» **Exercise details**
Only one span of the listing below should come back. It runs from the line with "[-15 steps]" through the line with "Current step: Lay", and each of its lines must be reproduced exactly.

══════════

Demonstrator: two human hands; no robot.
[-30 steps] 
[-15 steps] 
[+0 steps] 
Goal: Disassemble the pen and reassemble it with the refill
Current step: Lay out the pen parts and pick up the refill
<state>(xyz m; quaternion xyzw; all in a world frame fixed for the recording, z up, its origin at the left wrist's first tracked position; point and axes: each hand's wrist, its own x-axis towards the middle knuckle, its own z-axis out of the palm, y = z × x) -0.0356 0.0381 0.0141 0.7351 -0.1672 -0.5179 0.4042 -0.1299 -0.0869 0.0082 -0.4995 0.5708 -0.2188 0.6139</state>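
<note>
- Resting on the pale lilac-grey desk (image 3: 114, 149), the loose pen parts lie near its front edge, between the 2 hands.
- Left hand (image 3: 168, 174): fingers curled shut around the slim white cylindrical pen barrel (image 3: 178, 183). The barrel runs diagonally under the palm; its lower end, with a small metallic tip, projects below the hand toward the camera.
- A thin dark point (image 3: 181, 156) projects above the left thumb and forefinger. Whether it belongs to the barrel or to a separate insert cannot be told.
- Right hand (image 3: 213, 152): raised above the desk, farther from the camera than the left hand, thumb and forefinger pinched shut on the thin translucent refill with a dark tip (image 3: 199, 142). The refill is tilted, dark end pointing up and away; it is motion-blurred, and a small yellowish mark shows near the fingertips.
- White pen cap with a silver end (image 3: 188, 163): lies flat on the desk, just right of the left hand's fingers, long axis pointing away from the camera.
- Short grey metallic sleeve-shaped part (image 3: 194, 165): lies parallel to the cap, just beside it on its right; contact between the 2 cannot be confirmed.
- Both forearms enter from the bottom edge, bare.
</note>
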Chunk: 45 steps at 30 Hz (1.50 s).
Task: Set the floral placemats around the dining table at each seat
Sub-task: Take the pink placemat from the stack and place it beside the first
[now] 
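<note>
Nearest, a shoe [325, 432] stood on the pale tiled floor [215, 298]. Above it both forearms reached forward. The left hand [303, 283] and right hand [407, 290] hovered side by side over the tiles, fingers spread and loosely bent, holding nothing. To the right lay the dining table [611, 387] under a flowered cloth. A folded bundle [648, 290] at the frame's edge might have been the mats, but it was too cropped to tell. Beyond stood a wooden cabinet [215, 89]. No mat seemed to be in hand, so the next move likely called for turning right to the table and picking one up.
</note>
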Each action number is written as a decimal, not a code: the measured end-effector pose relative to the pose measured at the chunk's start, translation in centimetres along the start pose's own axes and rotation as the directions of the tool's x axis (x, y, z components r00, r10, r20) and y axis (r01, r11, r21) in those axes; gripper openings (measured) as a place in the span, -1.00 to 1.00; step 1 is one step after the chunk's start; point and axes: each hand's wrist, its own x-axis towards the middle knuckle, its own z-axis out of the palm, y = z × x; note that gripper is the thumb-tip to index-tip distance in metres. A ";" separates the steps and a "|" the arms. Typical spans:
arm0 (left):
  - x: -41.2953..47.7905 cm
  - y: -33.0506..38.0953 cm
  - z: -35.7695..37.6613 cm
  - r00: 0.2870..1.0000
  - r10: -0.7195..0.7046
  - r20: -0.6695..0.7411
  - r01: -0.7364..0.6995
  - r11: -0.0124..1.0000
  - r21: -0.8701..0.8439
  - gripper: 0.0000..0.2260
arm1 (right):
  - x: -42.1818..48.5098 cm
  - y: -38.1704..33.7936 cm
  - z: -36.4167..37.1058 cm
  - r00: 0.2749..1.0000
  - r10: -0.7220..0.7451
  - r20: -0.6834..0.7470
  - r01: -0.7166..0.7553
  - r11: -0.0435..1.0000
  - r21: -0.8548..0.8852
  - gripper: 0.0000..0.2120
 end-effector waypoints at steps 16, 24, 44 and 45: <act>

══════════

» **Result of this exercise**
[-15 steps] 
[+0 steps] 
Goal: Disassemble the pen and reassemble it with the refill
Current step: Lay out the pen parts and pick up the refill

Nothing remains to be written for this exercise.